So sah sich Menrikus also auf einmal aus der größten Angst, alles mißlungen zu sehen, an das Ziel seiner Wünsche gebracht. Herrlich erhob sich alsbald die neue Kirche, und hell und geräumig das Kloster daneben. Und bald darauf sandte der Erzbischof aus dem Kloster Hoven eine Abtissin und zwölf Jungfrauen dahin. Allein wenn auch auf solche Art der Plan des Bertoldus und späterhin des Menrikus zur vollständigen Ausführung gekommen war, so war damit die Reihe der Beschwerden und Prüfungen, die des Letzteren warteten, noch lange nicht zu Ende, sollten vielmehr erst recht eigentlich wieder eröffnet werden.

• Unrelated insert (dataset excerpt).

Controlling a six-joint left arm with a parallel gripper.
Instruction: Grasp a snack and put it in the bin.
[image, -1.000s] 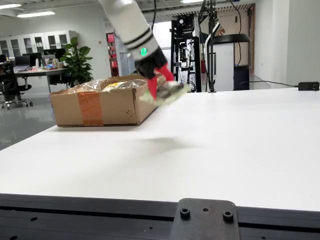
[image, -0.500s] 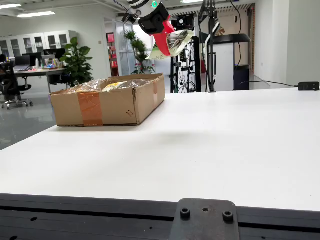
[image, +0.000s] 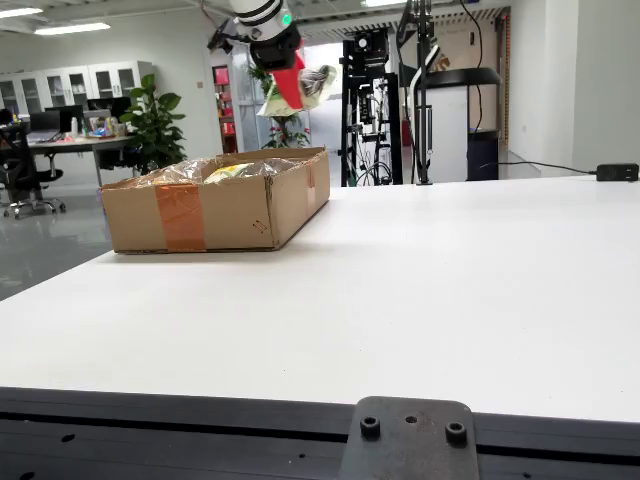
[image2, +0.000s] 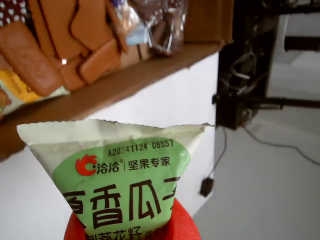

Das neue Kloster hatte nemlich nicht das geringste Eigenthum, das Unterhalt und Lebensmittel hätte geben können, und eben so wenig Einkünfte und Renten, woraus man diese nehmen konnte. Die neuen Nonnen lebten daher sehr kümmerlich und armselig, und droheten dem Menrikus oftmals, wenn sich das nicht bessere, in ihr Kloster zurückkehren zu wollen. Das verursachte dem frommen Manne viel Leid, und doch [157] konnte er ihnen nur kümmerlich und auf kurze Zeit helfen, besonders weil die sämmtliche Geistlichkeit der Gegend noch immer einen großen Haß auf das neue Kloster hatten. Einmal aber war die Armuth des Klosters so weit gekommen, daß sowohl Menrikus als die Nonnen schon seit mehrerrn Tagen nichts genossen hatten. Mit Thränen kamen die Letzteren zu Menrikus, und stellten ihm ihre Noth vor, und baten ihn um Brod, daß es ihm das Herz zerschnitt. Vergeblich suchte er sie zu trösten; sie wollten das Kloster verlassen, wenn er ihnen nicht in einer Stunde Brod schaffe. Doch er verzweifelte nicht. Er forderte sie auf, sämmtlich mit ihm in die Kirche zu gehen, und zu Gott und der heiligen Jungfrau um Schutz und Rettung zu beten. Und wie sie ihre Gebete geendigt hatten und aus der Kirche zurückkamen, da war ein ganzer Wagen voll Getraide von Soest gekommen, wovon sie geraume Zeit leben konnten, bis reichlichere fromme Gaben sie vor aller ferneren Noth schützten.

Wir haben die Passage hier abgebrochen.